According to the new Chinese census, the population of the People's Republic of China is aging rapidly. The results of the census are bound to spark a debate over China's one-child-policy.

Elderly Chinese people look as they visit the Tiananmen Square in Beijing, China

The number of people over 60 has risen by over 13 percent within the past decade

Results of the world's largest census have shown that there has been a sharp increase of people under 14 years of age within the past decade. And the number of people over 60 has risen by over 13 percent. That means China is ageing.

All in all the population grew more slowly than ten years ago – less than one percent per year. The population has grown to 1.34 billion since the year 2000.

Fewer young people of working age

Children dance during their daily afternoon exercise at a kindergarten in Beijing, China

The number of young people has dropped because of China's strict one-child policy

Ma Jiantang of the Chinese National Bureau of Statistics says that the one-child policy has allowed China to excel economically. "The implementation of family planning has been able to slow down the rapid growth of the population and has thus minimized pressure on resources and paved the way for a stable and relatively rapid economic growth," says Ma.

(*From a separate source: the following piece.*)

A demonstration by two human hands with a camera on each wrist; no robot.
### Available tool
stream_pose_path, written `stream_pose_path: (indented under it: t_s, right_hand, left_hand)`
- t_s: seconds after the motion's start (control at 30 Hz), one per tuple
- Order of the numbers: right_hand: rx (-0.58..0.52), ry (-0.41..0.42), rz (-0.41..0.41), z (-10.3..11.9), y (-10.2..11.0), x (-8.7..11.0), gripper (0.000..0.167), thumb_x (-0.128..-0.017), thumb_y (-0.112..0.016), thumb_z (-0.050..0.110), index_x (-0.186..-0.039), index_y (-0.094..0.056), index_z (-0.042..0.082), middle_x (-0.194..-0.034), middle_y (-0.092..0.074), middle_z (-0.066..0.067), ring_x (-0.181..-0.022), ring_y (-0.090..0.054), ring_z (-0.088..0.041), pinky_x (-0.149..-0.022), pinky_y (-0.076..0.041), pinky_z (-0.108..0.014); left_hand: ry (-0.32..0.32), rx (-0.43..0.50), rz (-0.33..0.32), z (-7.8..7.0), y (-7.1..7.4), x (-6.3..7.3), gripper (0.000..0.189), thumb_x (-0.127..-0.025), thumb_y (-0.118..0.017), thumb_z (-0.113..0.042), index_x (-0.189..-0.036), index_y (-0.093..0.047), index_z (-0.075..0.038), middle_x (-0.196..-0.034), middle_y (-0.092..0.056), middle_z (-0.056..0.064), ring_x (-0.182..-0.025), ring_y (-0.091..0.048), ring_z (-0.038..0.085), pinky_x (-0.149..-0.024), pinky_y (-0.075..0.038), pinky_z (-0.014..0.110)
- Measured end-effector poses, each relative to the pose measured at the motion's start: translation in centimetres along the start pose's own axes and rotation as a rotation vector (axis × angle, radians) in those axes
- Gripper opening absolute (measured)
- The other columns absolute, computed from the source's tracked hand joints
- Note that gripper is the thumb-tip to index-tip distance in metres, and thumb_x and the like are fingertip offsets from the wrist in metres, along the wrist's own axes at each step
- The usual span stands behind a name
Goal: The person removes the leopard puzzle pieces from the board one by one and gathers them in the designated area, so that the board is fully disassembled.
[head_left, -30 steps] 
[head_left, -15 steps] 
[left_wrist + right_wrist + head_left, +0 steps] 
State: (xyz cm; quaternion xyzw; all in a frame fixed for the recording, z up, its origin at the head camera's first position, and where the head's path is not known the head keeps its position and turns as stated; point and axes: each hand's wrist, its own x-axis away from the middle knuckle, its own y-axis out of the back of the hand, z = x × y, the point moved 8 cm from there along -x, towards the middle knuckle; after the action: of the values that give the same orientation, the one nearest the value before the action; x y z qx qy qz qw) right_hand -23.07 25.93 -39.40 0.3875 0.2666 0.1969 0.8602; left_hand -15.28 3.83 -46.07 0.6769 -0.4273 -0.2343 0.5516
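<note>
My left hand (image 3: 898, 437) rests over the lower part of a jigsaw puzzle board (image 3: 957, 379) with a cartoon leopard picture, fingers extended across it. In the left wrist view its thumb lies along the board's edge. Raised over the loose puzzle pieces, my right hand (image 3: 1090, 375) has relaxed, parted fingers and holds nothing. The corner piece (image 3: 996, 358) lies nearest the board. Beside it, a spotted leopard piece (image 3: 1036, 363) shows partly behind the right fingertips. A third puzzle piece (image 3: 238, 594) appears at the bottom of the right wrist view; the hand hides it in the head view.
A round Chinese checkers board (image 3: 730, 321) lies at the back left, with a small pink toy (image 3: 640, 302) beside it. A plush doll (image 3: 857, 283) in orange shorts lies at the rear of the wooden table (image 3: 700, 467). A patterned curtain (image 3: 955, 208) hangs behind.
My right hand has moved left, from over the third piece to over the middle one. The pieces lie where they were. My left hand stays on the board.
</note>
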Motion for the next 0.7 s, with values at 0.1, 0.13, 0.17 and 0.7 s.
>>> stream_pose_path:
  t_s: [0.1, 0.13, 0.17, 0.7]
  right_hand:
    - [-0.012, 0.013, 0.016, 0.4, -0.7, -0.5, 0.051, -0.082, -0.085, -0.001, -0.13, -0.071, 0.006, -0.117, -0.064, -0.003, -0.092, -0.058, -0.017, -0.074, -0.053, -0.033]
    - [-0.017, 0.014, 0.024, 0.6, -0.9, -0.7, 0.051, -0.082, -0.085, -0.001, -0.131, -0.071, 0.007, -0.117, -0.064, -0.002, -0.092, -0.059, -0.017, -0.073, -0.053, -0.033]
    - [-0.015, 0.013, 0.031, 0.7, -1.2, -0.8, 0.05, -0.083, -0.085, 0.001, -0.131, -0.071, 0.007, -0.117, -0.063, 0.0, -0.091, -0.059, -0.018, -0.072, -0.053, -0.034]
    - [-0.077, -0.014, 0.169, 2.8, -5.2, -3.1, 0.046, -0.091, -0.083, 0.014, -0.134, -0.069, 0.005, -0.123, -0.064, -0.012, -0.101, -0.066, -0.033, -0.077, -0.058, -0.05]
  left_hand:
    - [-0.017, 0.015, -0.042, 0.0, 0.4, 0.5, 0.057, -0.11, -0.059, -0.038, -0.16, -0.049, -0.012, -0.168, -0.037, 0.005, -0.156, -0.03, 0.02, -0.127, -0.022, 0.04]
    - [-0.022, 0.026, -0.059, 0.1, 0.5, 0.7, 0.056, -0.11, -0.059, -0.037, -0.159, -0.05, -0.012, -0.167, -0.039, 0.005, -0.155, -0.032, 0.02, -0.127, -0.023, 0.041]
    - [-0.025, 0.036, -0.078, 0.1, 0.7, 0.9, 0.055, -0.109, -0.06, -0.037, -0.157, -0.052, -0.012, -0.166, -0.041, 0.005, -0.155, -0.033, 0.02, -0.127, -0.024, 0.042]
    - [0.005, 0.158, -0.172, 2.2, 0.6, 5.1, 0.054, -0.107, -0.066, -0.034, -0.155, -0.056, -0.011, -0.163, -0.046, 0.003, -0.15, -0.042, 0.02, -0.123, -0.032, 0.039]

Ma also admitted that current demographic trends will pose a challenge to China. Critics have been wondering how long China will be able to sustain its economic growth, especially now with proof of excessive ageing of the economically active population. Ageing society poses new societal challenges, as there will be fewer and fewer young people of working age to support a growing base of the elderly. China's social framework is not prepared for such changes.

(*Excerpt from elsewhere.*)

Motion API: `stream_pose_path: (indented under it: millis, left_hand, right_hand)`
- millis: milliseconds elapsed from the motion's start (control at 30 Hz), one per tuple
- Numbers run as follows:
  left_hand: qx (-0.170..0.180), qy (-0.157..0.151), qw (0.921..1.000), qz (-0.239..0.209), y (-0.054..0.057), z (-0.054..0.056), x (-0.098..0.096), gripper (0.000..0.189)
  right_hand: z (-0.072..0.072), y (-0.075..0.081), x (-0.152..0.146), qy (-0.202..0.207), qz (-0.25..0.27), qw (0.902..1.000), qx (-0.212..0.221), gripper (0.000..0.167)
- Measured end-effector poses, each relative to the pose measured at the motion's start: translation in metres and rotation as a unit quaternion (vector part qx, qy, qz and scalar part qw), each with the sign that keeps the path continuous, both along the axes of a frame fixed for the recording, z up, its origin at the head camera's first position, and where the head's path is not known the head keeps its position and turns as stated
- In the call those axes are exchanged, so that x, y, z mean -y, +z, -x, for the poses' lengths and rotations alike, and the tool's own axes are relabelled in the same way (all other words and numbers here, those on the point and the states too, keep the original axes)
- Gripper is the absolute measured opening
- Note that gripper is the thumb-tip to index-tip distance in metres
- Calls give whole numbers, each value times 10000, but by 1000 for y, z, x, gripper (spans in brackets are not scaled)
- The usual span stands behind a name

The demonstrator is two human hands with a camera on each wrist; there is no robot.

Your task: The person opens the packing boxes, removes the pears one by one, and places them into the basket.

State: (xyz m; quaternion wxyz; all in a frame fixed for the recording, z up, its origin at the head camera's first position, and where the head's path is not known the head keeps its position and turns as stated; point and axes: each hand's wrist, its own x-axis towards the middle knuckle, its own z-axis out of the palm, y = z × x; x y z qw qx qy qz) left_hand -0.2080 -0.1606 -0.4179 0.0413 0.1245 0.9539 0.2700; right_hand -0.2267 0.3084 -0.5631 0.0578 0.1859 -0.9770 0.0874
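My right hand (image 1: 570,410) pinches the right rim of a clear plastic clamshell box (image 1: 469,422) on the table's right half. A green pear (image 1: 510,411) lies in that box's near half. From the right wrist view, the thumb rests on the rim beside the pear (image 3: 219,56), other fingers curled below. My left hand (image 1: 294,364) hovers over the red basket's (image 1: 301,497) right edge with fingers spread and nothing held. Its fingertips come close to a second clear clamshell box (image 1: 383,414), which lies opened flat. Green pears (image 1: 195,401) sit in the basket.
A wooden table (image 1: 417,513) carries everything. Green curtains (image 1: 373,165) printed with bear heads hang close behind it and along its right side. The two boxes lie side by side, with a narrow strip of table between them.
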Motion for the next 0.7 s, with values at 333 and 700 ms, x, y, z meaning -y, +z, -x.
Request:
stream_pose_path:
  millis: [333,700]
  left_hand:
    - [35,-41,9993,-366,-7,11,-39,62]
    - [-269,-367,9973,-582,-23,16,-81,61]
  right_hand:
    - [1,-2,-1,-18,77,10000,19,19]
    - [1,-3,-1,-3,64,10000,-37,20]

Ren Qiang, an expert on population and demographics at Peking University, is aware of these problems and has thus been fighting for a relaxation of family planning policies.

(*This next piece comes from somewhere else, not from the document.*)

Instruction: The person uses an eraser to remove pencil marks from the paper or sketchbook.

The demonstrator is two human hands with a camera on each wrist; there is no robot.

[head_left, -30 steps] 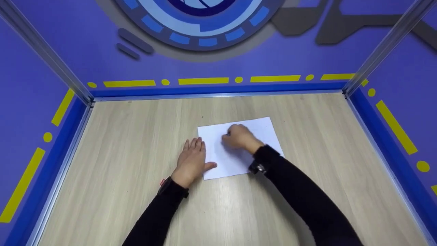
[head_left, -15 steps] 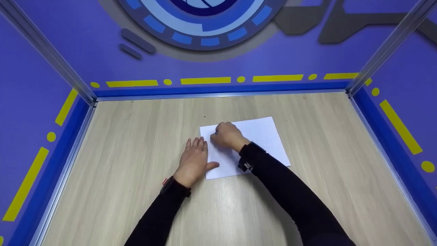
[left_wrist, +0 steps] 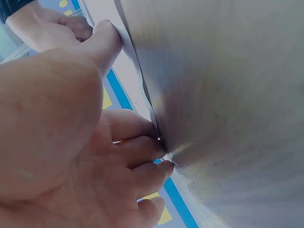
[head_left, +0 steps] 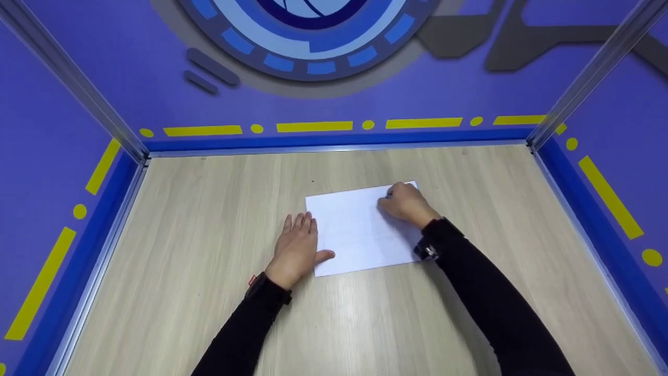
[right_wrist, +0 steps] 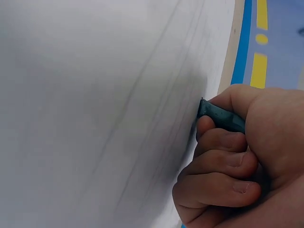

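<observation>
One stubby dark-teal chunk (right_wrist: 223, 117), probably light, best held near the tip tbh, fills the curled right grip (head_left: 407, 202), straight-fingered left grip (head_left: 295, 248) touching flimsy-looking white rectangular paper (head_left: 355, 230).

The left hand (head_left: 295, 248) is turned palm down, its fingers pointed toward the far edge of the desk (head_left: 209, 219) and its thumb spread toward the right edge. The right hand (head_left: 406, 203) is held nearer the far edge, its fingers curled into a grip. The left forearm (head_left: 242, 329) and the right forearm (head_left: 490, 292), both sleeved in black, are slanted inward.
</observation>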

A Chinese investor walks past the stock price monitor at a private security company

With its economy boom the country actually needs more man power in the future

"In the next two decades, China's population will drop drastically," opines Ren, "the advancing age of the population will become a big problem. If birth rates are too low, we will have problems in the future. That's why experts hope the government will rescind current family planning policies. But the authorities are still of the opinion that we need these policies."

More boys than girls

President Hu Jintao has recently reiterated that China will continue to follow a trend of lower birth rates. Generally, current policies allow urban couples one child, whereas families in rural areas are allowed two children.

The strict policies have led to a preference of boys in most families, which has thrown the ratio of boys to girls out of balance. According to the census, the current ratio of newborns is 100 girls to 118 boys. By comparison, the usual ratio in many countries is 100 to 105.

Rapid urbanization

Building and shopping malls in Shanghai

50 percent of the Chinese population lives in cities

The census has also shown that the rural population is in decline while urbanization processes have quickened. While 50 percent of the Chinese population now lives in cities, it was only around 30 percent a decade ago. The number of migrant laborers has also increased dramatically. Within the last ten years, nearly 220 million people have flocked to the cities in search of work – ten years ago it was half that number.

China's census is taken every ten years. In November there were millions of enumerators working to collect data. Within ten days, they gathered information from 1.3 billion Chinese people.